TASK INSTRUCTIONS: Pictures excluded, return every entry exactly, please.
[DATA PROVIDED Boundary: Start]
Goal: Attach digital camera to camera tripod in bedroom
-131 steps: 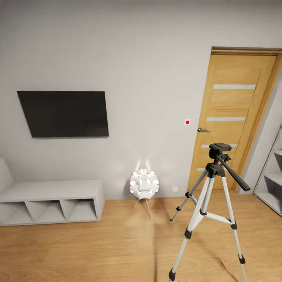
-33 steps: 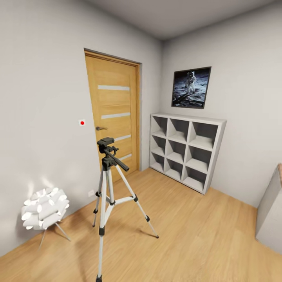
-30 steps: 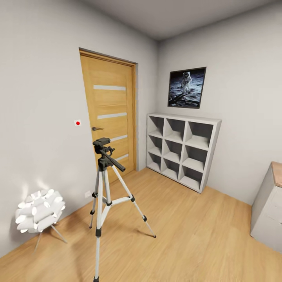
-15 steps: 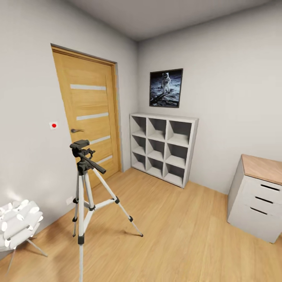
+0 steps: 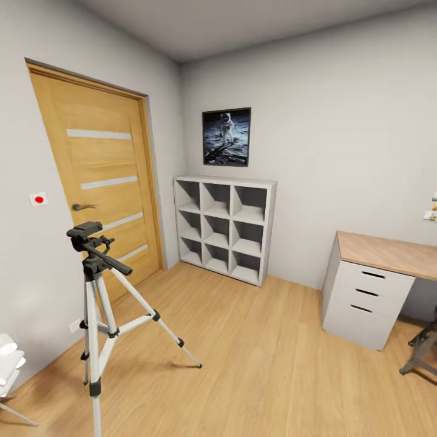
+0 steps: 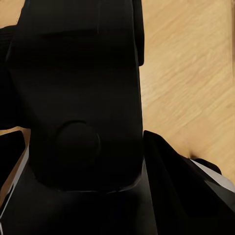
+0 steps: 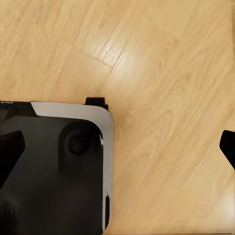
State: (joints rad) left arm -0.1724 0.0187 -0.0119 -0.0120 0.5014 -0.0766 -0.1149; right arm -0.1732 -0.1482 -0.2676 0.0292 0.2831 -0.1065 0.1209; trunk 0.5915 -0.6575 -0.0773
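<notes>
The camera tripod [image 5: 92, 303] stands on the light wood floor at the left of the head view, in front of the wooden door [image 5: 100, 182]. Its black head [image 5: 85, 232] is bare, and the pan handle slants down to the right. The digital camera is out of view. In the right wrist view my right gripper [image 7: 117, 149] is open, one fingertip [image 7: 228, 147] at each side edge, with nothing between them. In the left wrist view my left gripper [image 6: 117, 156] hangs over my own black body, and a fingertip [image 6: 10, 154] sits far out at the frame's edge.
White cube shelves [image 5: 224, 227] stand against the far wall under an astronaut poster [image 5: 226, 136]. A wood-topped desk [image 5: 388, 252] with white drawers is at the right, and a dark stool leg [image 5: 419, 355] below it. A white lamp [image 5: 7, 358] peeks in at the left edge.
The whole view has swung to the right. The tripod, door and shelves now sit further left in the picture, the desk has come into view, and the lamp has nearly left it.
</notes>
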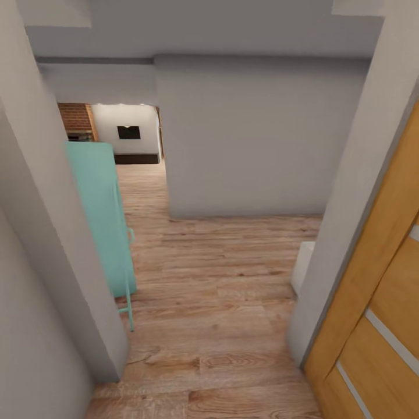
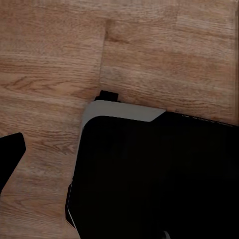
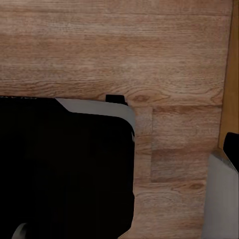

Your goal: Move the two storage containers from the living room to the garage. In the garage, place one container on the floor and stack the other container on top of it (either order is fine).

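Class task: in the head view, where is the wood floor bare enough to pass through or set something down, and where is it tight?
Bare wood floor lies between the turquoise cabinet and the grey wall ahead, widest in the middle. A narrower bare strip runs past the cabinet toward the far room. Tightest near the camera, between the grey wall edge and the wooden door.

**Hallway ahead, living room at twelve o'clock**

You face a corridor of light wood planks [image 1: 215,279] between grey walls. At about eleven o'clock, through the far opening, you see part of the living room [image 1: 131,137]: a pale wall, a brick strip and the same plank floor. At four o'clock stands a wooden door [image 1: 378,302] with pale stripes.
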`<state>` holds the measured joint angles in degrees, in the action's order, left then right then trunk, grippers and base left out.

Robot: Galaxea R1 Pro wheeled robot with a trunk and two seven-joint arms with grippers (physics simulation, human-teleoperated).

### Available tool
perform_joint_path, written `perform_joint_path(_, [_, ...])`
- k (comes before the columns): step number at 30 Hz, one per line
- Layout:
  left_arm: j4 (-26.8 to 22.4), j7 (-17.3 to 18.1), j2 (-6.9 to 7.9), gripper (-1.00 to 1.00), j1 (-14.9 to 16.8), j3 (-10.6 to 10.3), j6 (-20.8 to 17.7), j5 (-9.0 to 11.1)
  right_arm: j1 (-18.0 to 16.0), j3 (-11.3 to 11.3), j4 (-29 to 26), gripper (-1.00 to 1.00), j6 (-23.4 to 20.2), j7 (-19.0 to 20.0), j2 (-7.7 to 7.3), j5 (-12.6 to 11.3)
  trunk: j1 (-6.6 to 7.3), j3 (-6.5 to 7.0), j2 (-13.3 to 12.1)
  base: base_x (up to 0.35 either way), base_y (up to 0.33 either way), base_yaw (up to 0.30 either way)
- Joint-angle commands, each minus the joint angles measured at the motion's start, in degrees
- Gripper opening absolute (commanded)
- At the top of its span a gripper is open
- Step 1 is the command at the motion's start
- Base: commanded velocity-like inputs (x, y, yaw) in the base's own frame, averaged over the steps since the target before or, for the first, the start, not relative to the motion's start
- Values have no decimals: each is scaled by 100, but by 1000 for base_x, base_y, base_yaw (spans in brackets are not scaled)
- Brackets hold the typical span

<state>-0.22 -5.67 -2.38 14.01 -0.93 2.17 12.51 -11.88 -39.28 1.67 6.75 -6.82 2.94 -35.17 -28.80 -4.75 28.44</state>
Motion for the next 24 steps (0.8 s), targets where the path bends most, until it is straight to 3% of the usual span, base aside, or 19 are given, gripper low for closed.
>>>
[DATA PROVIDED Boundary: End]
RESULT OF THIS TASK:
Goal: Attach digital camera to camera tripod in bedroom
-131 steps: 
-33 steps: 
-30 steps: 
-15 steps: 
+0 steps: 
+0 steps: 
+0 steps: 
State: (joints rad) left arm -0.1724 0.0187 -0.0119 -0.0120 0.5014 -0.0766 -0.1149; right arm -0.1732 -0.1482 -0.2676 0.0292 0.2831 -0.1065 0.1209; trunk 0.5915 -0.6575 -0.0773
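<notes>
The camera tripod [image 5: 92, 303] stands on the light wood floor at the left of the head view, in front of the wooden door [image 5: 100, 182]. Its black head [image 5: 85, 232] is bare, and the pan handle slants down to the right. The digital camera is out of view. In the right wrist view my right gripper [image 7: 117, 149] is open, one fingertip [image 7: 228, 147] at each side edge, with nothing between them. In the left wrist view my left gripper [image 6: 117, 156] hangs over my own black body, and a fingertip [image 6: 10, 154] sits far out at the frame's edge.
White cube shelves [image 5: 224, 227] stand against the far wall under an astronaut poster [image 5: 226, 136]. A wood-topped desk [image 5: 388, 252] with white drawers is at the right, and a dark stool leg [image 5: 419, 355] below it. A white lamp [image 5: 7, 358] peeks in at the left edge.
The whole view has swung to the right. The tripod, door and shelves now sit further left in the picture, the desk has come into view, and the lamp has nearly left it.
</notes>
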
Your goal: Move the two storage containers from the living room to the garage. In the garage, place one container on the floor and stack the other container on top of it (either order is fine).

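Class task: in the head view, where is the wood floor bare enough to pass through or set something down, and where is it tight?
Bare wood floor lies between the turquoise cabinet and the grey wall ahead, widest in the middle. A narrower bare strip runs past the cabinet toward the far room. Tightest near the camera, between the grey wall edge and the wooden door.

**Hallway ahead, living room at twelve o'clock**

You face a corridor of light wood planks [image 1: 215,279] between grey walls. At about eleven o'clock, through the far opening, you see part of the living room [image 1: 131,137]: a pale wall, a brick strip and the same plank floor. At four o'clock stands a wooden door [image 1: 378,302] with pale stripes.
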`<state>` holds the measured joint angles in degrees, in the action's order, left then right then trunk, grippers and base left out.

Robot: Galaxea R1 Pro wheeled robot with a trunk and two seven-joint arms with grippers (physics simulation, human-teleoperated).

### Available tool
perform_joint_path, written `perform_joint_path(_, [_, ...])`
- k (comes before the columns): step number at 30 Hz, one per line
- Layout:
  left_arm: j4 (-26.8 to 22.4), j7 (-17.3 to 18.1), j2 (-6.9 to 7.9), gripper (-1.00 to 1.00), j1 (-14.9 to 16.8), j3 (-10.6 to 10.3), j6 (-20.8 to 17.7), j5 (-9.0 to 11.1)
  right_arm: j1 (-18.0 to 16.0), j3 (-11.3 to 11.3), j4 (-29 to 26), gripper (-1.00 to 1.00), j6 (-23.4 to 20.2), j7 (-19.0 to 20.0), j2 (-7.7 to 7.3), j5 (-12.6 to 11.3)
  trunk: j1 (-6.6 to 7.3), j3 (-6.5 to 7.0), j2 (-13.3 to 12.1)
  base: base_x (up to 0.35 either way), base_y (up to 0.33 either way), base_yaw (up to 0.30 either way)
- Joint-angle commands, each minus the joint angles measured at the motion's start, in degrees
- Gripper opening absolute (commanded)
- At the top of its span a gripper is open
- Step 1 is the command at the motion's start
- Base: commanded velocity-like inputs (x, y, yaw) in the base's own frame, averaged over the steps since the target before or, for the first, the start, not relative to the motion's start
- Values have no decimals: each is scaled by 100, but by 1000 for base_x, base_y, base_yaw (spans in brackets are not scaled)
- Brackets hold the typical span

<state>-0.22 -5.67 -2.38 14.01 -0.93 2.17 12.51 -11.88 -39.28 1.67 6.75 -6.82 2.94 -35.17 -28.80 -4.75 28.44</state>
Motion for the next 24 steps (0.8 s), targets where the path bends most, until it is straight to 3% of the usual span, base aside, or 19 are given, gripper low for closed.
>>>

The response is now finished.